* EXERCISE DESCRIPTION: Write out the entries below exactly, from the first line to the one with "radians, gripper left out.", both ends included.

* SOURCE MATERIAL:
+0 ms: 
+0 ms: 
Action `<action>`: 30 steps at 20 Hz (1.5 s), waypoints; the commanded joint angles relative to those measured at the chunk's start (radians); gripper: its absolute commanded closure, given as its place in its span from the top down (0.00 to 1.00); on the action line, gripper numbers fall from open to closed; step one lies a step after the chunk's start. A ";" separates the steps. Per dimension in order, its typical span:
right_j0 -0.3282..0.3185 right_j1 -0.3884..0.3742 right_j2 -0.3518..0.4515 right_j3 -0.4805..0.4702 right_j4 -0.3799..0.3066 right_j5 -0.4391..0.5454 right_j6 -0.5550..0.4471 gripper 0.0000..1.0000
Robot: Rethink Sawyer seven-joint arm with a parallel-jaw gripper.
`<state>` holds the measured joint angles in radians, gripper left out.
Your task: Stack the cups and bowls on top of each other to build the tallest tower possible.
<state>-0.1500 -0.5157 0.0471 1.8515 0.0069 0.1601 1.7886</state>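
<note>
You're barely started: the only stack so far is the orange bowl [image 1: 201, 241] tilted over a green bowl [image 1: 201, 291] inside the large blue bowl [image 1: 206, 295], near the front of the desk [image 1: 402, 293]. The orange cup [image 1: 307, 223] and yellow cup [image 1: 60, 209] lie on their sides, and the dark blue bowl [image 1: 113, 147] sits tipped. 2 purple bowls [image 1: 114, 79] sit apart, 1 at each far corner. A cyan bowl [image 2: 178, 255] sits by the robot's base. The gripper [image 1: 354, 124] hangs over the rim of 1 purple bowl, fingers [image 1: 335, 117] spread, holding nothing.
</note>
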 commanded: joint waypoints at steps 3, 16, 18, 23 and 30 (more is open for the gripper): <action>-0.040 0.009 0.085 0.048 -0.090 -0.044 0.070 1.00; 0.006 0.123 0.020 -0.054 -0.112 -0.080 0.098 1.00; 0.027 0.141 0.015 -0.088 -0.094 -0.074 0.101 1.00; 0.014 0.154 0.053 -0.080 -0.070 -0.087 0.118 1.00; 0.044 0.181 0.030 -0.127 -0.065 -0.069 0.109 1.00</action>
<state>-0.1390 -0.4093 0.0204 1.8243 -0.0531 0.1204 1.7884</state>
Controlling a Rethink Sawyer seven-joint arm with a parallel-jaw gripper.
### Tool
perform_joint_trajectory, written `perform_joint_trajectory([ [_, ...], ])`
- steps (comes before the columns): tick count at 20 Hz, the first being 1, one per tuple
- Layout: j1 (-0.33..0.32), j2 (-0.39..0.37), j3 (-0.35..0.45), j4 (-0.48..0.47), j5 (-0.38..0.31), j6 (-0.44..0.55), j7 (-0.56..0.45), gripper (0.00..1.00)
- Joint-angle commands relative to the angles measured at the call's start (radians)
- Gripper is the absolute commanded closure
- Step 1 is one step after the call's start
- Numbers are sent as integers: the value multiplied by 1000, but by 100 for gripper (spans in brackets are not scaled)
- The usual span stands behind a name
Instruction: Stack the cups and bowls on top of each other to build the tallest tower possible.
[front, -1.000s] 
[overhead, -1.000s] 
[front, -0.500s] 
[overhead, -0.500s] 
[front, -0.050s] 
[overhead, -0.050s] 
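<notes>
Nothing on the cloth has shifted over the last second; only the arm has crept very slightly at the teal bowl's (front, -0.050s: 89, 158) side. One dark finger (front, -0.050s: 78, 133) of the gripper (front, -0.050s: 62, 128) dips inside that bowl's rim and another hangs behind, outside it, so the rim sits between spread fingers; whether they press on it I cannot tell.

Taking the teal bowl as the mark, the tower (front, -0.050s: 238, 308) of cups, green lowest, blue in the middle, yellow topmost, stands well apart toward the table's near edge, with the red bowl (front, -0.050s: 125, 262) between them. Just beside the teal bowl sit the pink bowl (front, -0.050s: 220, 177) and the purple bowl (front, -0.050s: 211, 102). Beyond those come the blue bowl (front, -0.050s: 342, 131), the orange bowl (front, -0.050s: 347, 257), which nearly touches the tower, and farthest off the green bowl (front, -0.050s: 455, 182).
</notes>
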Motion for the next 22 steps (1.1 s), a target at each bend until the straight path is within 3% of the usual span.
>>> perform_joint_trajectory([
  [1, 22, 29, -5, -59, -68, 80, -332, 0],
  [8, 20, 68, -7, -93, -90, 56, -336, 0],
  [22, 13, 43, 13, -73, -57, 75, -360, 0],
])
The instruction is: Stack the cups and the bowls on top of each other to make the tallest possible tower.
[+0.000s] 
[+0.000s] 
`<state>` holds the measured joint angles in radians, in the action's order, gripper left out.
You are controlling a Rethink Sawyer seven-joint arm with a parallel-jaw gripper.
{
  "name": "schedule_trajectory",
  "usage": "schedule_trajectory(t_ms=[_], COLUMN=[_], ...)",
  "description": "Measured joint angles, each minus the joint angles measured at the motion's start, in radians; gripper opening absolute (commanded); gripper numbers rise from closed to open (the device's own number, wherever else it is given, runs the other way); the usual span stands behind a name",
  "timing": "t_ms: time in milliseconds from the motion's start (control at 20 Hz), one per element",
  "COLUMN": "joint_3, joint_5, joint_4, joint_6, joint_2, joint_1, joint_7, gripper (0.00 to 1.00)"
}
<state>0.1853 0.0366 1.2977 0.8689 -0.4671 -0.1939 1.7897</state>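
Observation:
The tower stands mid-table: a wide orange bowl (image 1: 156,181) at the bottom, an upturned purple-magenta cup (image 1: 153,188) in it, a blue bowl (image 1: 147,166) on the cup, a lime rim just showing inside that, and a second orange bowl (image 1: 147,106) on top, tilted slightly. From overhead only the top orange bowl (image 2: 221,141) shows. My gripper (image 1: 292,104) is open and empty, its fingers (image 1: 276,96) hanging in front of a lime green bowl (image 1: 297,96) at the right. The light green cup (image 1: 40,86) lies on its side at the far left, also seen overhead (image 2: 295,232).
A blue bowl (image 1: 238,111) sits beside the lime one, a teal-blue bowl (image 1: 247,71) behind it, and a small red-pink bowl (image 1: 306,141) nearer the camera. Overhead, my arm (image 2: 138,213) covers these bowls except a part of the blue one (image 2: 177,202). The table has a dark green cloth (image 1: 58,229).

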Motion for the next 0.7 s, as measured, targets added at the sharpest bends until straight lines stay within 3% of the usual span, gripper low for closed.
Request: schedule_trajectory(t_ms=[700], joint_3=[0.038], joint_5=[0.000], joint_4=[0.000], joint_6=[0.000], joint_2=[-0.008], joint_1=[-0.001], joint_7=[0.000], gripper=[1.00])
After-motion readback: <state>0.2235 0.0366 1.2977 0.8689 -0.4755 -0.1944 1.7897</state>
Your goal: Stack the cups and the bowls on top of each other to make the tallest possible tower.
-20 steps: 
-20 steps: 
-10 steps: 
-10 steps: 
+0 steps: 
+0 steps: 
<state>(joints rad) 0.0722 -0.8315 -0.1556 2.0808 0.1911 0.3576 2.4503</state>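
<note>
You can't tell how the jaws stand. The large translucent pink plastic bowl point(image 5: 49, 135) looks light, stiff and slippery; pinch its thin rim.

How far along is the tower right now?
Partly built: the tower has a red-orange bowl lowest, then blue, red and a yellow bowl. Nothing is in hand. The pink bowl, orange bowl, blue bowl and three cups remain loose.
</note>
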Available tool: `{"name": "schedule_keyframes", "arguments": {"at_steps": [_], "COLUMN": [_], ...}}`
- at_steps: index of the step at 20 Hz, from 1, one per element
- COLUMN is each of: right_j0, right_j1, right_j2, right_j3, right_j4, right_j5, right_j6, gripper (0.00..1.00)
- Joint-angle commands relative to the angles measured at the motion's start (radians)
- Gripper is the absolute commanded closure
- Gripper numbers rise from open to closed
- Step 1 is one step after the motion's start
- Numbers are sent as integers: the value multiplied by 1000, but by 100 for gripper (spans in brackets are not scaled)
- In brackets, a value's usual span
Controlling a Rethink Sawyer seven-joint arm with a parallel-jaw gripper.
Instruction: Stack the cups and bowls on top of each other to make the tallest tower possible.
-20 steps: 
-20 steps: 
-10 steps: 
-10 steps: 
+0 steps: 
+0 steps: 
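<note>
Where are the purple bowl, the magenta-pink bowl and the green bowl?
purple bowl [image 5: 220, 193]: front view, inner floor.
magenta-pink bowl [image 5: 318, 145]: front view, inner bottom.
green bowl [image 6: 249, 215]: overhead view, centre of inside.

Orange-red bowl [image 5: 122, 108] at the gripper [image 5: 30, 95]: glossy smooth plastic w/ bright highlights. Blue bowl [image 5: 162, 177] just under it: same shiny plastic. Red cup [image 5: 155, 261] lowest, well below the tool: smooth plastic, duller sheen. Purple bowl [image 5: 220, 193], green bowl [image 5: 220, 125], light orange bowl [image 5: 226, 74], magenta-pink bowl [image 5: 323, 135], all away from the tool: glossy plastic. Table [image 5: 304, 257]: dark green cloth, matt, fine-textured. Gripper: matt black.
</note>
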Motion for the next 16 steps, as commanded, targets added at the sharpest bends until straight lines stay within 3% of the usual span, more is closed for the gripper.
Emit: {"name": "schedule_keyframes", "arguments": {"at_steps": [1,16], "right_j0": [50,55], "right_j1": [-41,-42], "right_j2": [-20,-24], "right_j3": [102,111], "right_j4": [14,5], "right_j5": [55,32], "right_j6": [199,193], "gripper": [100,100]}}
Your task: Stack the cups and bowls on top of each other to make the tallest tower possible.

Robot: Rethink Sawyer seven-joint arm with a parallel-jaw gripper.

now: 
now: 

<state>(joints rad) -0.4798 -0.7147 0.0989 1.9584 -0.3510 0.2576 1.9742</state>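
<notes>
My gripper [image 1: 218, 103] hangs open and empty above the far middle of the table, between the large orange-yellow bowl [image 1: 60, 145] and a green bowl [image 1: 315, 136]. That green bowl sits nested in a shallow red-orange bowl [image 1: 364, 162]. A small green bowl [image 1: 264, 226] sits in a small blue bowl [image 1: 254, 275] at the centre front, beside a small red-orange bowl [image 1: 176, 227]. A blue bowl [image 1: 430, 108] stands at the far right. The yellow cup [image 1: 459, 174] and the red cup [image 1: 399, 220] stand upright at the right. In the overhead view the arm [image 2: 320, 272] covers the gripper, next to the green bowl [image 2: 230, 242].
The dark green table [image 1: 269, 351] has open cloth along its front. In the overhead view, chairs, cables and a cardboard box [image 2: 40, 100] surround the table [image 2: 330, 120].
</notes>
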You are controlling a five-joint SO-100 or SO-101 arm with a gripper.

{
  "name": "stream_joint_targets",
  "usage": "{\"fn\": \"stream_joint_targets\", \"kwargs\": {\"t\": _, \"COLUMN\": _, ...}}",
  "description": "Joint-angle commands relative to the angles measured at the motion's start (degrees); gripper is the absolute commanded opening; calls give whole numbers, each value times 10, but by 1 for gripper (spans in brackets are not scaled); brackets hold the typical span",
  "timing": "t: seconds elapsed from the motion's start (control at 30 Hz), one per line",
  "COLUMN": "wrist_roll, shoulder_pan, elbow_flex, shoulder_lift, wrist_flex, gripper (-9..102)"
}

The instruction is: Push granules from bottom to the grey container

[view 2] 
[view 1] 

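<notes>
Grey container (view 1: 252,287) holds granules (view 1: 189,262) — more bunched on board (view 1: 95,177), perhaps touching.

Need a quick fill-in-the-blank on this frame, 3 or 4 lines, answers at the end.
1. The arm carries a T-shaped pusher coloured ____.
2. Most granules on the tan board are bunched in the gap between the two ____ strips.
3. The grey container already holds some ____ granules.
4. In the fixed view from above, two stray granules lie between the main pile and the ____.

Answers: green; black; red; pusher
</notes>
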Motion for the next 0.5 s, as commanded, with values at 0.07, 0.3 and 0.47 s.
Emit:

* RESPONSE TO THIS TASK:
+0 ms: 
+0 ms: 
Action `<action>`: 30 steps at 20 Hz (1.5 s), waypoints; the commanded joint angles relative to those measured at the chunk's start (radians); gripper: its absolute commanded closure, given as its place in its span from the top down (0.00 to 1.00); on the action line, gripper numbers fall from open to closed; step one lies a step after the chunk's start. A ";" separates the steps. Per dimension in order, its typical span:
right_j0 -0.3282..0.3185 right_j1 -0.3884..0.3742 right_j2 -0.3518..0.4515 right_j3 -0.4805..0.4702 right_j4 -0.3799..0.3066 right_j5 -0.4391..0.5454 right_j6 -0.5550..0.4471 gripper 0.0000..1.0000
Robot: Rethink Sawyer seven-joint arm with a parallel-jaw gripper.
`<state>` holds the measured joint angles in radians, gripper left out.

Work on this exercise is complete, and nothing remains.